Trop d'informations souvent contradictoires attisaient notre peur. l'entretenaient. L'Algérie se déchirait en une sorte de guerre civile. Des êtres humains ? des barbares aussi nuisibles que les SS allemands ! En France, je n'ai jamais osé le dire à quiconque. On m'aurait prise pour une affabulatrice. La seule vérité, c'est le sang des victimes, les larmes des enfants, l'air hagard des femmes, l'épouvante imprimée pour toujours dans les yeux, les cœurs, les corps. Oui j'avais peur. En permanence. Je ne le disais pas toujours. A quoi non ? Je n’étais ;pas la seule, c'était le lot commun. Nous étions tous frères dans la peur: Algériens et Européens.
-On a construit des routes, des barrages, des hopitaux, des écoles....destinés à tout le monde non ?
En oubliant l'essentiel : l'amour, le respect de celui qu'on a nommé avec un certain mépris, l'indigène. Vivre ensemble était possible ! maintenant au nom du droit du sol, du droit du sang, du droit des vainqueurs, on va tout casser ? Prétendre que les revendications de part et d'autres justifient des morts ! ou est le devoir d'humanité dans tout ça ?
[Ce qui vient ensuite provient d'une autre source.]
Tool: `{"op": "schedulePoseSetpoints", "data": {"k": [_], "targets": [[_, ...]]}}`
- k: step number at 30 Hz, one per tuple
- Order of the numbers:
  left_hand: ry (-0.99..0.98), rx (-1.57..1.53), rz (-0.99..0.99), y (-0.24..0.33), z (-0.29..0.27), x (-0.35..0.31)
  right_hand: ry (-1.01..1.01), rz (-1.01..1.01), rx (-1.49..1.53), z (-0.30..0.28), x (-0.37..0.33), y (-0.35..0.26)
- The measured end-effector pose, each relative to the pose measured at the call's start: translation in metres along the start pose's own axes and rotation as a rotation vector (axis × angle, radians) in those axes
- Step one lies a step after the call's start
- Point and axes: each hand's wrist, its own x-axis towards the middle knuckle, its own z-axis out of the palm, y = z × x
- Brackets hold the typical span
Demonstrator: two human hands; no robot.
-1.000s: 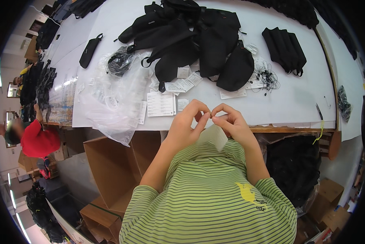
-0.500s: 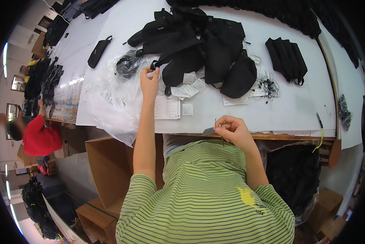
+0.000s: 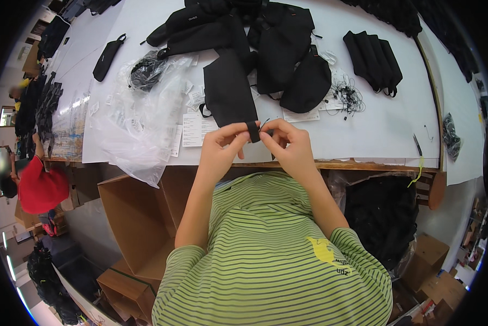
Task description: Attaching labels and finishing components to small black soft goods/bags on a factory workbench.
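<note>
A flat black fabric pouch (image 3: 228, 89) lies on the white table, its end towards me. At that end, a small black strap loop (image 3: 253, 131) is pinched between the thumb and finger of my left hand (image 3: 222, 151). My right hand (image 3: 291, 145) is closed beside it. A thin black cord (image 3: 264, 124) sticks up from its fingertips, close against the loop. Whatever hangs beneath the right fingers is mostly hidden. Beyond my hands more black pouches (image 3: 279, 51) lie in an overlapping heap. Printed paper slips (image 3: 192, 130) lie beside the held pouch.
Left of the heap are crumpled clear plastic (image 3: 135, 125) and a single pouch (image 3: 109, 57). To the right sit tangled black cords (image 3: 348, 99), a row of pouches (image 3: 373, 62) and a cutting tool (image 3: 417, 144). A cardboard box (image 3: 135, 217) stands below the table edge. A person in red works far left.
My left hand has drawn a pouch from the heap towards me by its loop. My right hand, with the cord, has risen to meet it. The grey tag seen earlier is now hidden.
</note>
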Motion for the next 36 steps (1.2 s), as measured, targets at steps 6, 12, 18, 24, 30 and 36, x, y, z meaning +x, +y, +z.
{"op": "schedulePoseSetpoints", "data": {"k": [6,12,18,24,30,36], "targets": [[0.116,0.325,-0.013,-0.002,0.0,-0.014,-0.083,-0.075,-0.152,0.001,-0.009,0.001],[0.277,0.423,0.283,-0.001,0.011,-0.025,-0.076,0.007,0.019,0.0,-0.011,-0.004],[0.396,0.126,0.309,0.011,0.007,-0.032,-0.079,0.132,0.545,-0.012,-0.011,-0.001],[0.076,-0.267,0.162,0.014,0.002,-0.033,-0.096,0.126,0.629,-0.029,-0.009,-0.008],[0.064,-0.059,0.038,0.023,0.022,-0.033,-0.071,0.121,0.634,-0.019,-0.013,-0.011],[0.108,0.063,0.124,0.019,0.031,-0.034,0.013,0.177,0.643,-0.013,-0.017,-0.009]]}}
-Qui va nous tirer de là ?
-Mendès France peut être...
Alors que j'entre dans l'église, je l'aperçois sur le trottoir d'en face. Il est là, il est de mon sang et je l'aime. Je n'ai pas le courage de l'appeler de le serrer dans mes bras. Il est le symbole vivant de ma déchirure. Écartelée entre deux cultures, deux familles, je me plie au choix déjà imposé depuis longtemps. Zineb Karmous est devenue Ginette Lejeune et dans quelques instants, elle sera Ginette Pelo.